* **WHAT YOU HAVE TO DO**: Set down, please, exactly the lines below that run from the line with "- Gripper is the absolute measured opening" to the line with "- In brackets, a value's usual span", both lines included.

* **DATASET CONTENT**:
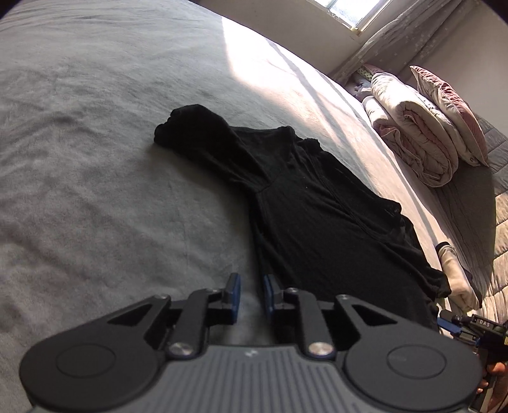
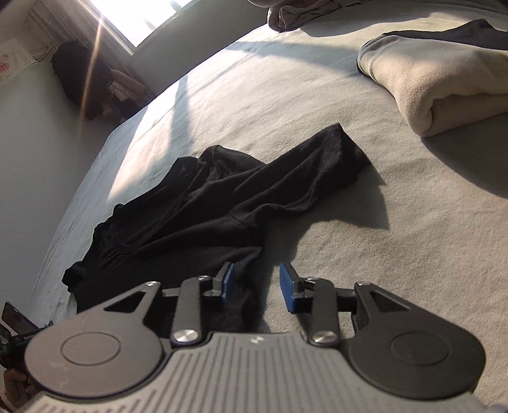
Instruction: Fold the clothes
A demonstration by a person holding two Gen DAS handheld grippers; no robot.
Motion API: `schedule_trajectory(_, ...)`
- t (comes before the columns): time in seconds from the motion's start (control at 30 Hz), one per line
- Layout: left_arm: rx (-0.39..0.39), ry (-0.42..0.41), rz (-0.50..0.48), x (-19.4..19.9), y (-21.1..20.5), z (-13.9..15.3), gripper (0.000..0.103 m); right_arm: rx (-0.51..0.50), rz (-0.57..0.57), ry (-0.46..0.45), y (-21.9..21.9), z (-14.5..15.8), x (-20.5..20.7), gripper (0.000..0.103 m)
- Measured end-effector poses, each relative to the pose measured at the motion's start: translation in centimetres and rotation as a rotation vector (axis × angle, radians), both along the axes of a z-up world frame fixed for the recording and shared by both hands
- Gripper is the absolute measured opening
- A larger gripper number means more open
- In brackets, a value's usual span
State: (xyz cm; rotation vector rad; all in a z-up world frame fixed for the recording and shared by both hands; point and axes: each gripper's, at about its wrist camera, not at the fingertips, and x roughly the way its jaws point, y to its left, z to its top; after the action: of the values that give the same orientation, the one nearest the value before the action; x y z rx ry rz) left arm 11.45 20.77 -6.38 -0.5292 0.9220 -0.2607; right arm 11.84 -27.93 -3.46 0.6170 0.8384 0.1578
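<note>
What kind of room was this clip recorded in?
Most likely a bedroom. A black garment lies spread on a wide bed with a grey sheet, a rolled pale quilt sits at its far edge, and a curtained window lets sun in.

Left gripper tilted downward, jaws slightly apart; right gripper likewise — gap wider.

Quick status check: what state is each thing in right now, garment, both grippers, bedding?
Black garment: spread on the bed, wrinkled, unfolded.
Left gripper: open, nothing held.
Right gripper: open, at the garment's edge.
Quilt: folded.
Beige blanket: folded.
</note>
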Motion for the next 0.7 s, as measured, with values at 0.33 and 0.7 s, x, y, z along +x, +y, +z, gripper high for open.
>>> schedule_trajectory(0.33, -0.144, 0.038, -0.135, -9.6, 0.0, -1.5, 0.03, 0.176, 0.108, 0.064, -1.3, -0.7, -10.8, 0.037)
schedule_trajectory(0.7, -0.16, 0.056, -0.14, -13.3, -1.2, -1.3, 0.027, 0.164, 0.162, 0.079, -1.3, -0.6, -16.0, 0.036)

* **SOLUTION TO THIS TASK**:
- Gripper is the absolute measured opening
- A larger gripper number means more open
- In brackets, a value's usual span

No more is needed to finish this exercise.